COP30 : finale amère, les espoirs face aux combustibles fossiles et à la déforestation s’éteignent

La COP30 s’est clôturée dans un climat de divisions marquées entre les pays et de promesses non tenues. Aucun pas concret sur l’atténuation, des progrès timides sur l’adaptation.

La COP des forêts, organisée en plein cœur de l’Amazonie, s’est achevée sans mesures concrètes pour enrayer la déforestation et sans accord sur la manière de sortir des combustibles fossiles, responsables principaux des émissions nocives et du réchauffement planétaire. Le principal levier politique destiné à endiguer la crise climatique a quitté la table avec des résultats modestes et un héritage de déceptions, que l’on tente de décrire ci-après.

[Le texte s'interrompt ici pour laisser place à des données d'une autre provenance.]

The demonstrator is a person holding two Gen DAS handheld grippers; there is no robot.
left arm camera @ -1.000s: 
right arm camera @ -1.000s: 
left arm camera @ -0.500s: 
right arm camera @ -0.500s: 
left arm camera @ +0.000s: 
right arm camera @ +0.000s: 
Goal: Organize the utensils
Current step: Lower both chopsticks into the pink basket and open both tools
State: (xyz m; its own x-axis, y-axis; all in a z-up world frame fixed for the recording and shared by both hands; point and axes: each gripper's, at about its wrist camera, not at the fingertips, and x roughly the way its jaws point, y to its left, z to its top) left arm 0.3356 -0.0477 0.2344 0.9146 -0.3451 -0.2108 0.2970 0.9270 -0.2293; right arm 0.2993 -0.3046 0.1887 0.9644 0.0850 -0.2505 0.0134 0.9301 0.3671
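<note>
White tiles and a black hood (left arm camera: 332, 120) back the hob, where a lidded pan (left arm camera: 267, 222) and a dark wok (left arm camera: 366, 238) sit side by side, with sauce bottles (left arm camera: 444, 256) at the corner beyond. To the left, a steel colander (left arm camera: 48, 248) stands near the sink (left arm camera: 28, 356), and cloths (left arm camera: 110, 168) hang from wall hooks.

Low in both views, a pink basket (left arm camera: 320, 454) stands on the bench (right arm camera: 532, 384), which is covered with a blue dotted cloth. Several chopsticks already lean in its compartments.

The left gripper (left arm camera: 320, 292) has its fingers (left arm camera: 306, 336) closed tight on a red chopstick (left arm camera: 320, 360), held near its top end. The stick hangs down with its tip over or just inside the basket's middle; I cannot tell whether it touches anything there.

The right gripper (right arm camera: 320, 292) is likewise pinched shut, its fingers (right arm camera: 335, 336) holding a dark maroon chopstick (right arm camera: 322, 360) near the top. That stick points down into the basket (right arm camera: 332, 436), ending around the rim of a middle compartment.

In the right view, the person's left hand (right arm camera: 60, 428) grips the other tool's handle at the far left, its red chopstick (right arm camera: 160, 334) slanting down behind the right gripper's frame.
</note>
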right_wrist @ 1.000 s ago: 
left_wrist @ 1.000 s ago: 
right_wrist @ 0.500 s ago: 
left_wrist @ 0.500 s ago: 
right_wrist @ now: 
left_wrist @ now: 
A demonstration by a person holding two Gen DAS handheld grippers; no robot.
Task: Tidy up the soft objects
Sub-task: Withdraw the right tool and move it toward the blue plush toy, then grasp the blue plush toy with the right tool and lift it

Combustibles fossiles : pas de feuille de route

Aux premiers jours de la COP30 circulaient des espoirs mesurés selon lesquels la conférence se conclurait par une feuille de route concrète et ambitieuse, avec des dates et des échéances, pour une sortie progressive et ordonnée des combustibles fossiles dans la décennie à venir. On murmurait même que cette feuille de route de sortie des énergies fossiles pourrait être intégrée dans une décision-cadre, une déclaration politique finale qui résume la position collective de la COP et oriente les actions climatiques futures. Or, cela ne s’est pas produit.

En 2023, à la COP28 de Dubaï, les dirigeants du monde s’étaient mis d’accord sur la nécessité de s’éloigner progressivement des combustibles fossiles, qui étaient alors mentionnés pour la première fois comme la principale cause du dérèglement climatique. Mais un plan concret sur le “comment” et le “quand” de cette émancipation n’est jamais arrivé, et la COP30 suscitait précisément cette attente.

Les discussions à la COP30 ont opposé, sur un ton très ferme, une coalition de plus de 80 pays favorables à un engagement clair pour la transition hors des combustibles fossiles — parmi lesquels la Colombie, le Royaume‑Uni et la France — et un groupe dirigé par l’Arabie Saoudite et d’autres États pétroliers, plus la Russie. Cette fracture a conduit à reléguer l’abandon des combustibles fossiles à un engagement volontaire et non à une décision juridiquement contraignante comme on l’espérait.

Par ailleurs, le Mutirão mondial, le texte final des décisions de la COP30 qui porte ce nom en hommage à la tradition brésilienne de mobilisation collective pour atteindre un objectif, tout en confirmant son attachement à l’Accord de Paris, ne contient aucune référence explicite aux combustibles fossiles: il n’explique en somme pas comment on devrait s’efforcer de limiter le réchauffement à +1,5 °C.

La COP des forêts ? En somme…

Aucune feuille de route non plus pour stopper la déforestation: l’un des plus gros ratés de la COP30, qui s’est tenue dans une ville proche de l’embouchure de l’Amazone. Vivant et œuvrant auprès d’un grand nombre de représentants des populations autochtones, le thème de la forêt était censé clarifier ce que les pays participants feraient pour atteindre l’objectif d’arrêter la perte des forêts d’ici 2030, fixé deux ans auparavant à la COP de Dubaï.

On n’est parvenu qu’à un accord volontaire, et à quelques avancées accessoires modestes, comme les 6 milliards de dollars promis collectivement pour soutenir les communautés qui œuvrent à protéger les forêts pluviales (dans le Tropical Forest Forever Facility, le fonds de conservation et de restauration des forêts tropicales soutenu par le Brésil).

Più fondi per l’adattamento

Un accord a été conclu pour tripler les financements destinés à l’adaptation (mesures visant à prévenir ou à réduire au minimum les dommages causés par le climat) pour les pays en développement, mais toujours dans le cadre des 300 milliards de dollars de financement climatique alloués lors de la COP précédente. Environ 120 milliards par an de ces 300 seront désormais dédiés à des mesures d’adaptation dans les pays les plus vulnérables, mais pas avant 2035, même si la date initialement envisagée était 2030. De plus, nombre d’acteurs espéraient que ce montant s’ajouterait aux 300 milliards déjà alloués; ce n’est pas le cas.

« Cette COP aurait dû être celle de l’adaptation », a déclaré le représentant de la Colombie, peut-être le pays ayant le plus soutenu une ligne ambitieuse à la COP30, mais le résultat « demeure loin de refléter l’ampleur des défis que les parties, surtout les plus vulnérables, rencontrent sur le terrain ».